Weihnachtsgeld in der Insolvenz und Wohlverhaltensperiode
Weihnachtsgeld ist als Sonderzahlung Teil des Arbeitseinkommens im Sinne des § 850 Abs. 1 ZPO und unterliegt damit der Abtretungserklärung nach § 287 Abs. 2 InsO. Der pfändbare Anteil ist an den Treuhänder abzuführen. Maßgeblich ist der Auszahlungsmonat: Das Weihnachtsgeld wird dem Monatseinkommen des Auszahlungsmonats hinzugerechnet und der Gesamtbetrag anhand der Pfändungstabelle nach § 850c ZPO bewertet.

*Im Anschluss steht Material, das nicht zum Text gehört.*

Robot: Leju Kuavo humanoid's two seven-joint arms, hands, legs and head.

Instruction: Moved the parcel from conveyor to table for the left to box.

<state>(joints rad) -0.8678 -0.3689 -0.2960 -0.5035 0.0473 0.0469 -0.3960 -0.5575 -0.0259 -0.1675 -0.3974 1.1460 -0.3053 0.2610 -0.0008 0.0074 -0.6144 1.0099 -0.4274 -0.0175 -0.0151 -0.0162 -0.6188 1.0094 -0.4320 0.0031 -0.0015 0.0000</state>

Hinweis zu § 850a ZPO: Nach § 850a Nr. 4 ZPO sind Weihnachtsvergütungen bis zur Höhe der Hälfte des monatlichen Arbeitseinkommens unpfändbar, höchstens jedoch bis zu 500 Euro. Dieser Betrag ist also grundsätzlich geschützt – darüber hinausgehende Beträge sind pfändbar und abzuführen.
Für den Schuldner bedeutet das: Das Weihnachtsgeld ist dem Treuhänder anzuzeigen. Eine Nichtanzeige kann eine Obliegenheitsverletzung nach § 295 InsO darstellen und die Restschuldbefreiung gefährden. Rechtsgrundlagen: § 287 Abs. 2, § 295 InsO, §§ 850, 850a Nr. 4 ZPO.